En se basant sur ces faits, on a le droit de supposer dans le corps d’un sujet fébricitant, l’existence d’une substance qui accélère le processus de combustion dans le corps, et qui, en même temps, n’excite pas l’activité des organes qui agissent sur l’abaissement de la chaleur du corps ; de là il résulte que l’activité de ces organes est insuffisante pour conserver la chaleur dans des limites normales. Il est possible que sous l’influence des causes qui amènent une élévation de la température, il se développe dans le corps des produits intermédiaires d’oxydation, qui stimulent d’une façon insuffisante l’appareil nerveux qui agit sur l’abaissement de la température ou qui le dépriment. La présence de ces produits, incomplètement oxydés, est d’autant plus vraisemblable, si l’on se rappelle que dans la fièvre l’urée et l’acide urique sont excrétés par les reins en bien plus grande abondance qu’à l’état normal.

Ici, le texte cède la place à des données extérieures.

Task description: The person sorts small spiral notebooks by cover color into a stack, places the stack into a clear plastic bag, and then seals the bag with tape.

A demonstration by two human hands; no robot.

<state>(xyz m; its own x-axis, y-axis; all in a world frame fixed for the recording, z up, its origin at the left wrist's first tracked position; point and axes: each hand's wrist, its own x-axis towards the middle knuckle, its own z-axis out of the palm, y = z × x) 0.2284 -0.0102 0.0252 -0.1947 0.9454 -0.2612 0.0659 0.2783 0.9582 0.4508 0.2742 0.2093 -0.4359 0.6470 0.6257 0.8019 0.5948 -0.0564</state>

Cette théorie chimique de la fièvre une fois admise, on explique très facilement la plupart des processus fébriles qui se montrent dans le cours des maladies les plus diverses. Dans la plupart des processus pathologiques qui amènent un état fébrile, il se développe et il se présente dans la masse des liquides en circulation des matériaux qui accélèrent le processus d’oxydation dans le corps ; l’oxydation est alors incomplète, ainsi que l’abaissement de température, par suite de l’influence anormale qu’exercent les produits de l’oxydation incomplète sur les centres nerveux qui régularisent cette diminution de la chaleur.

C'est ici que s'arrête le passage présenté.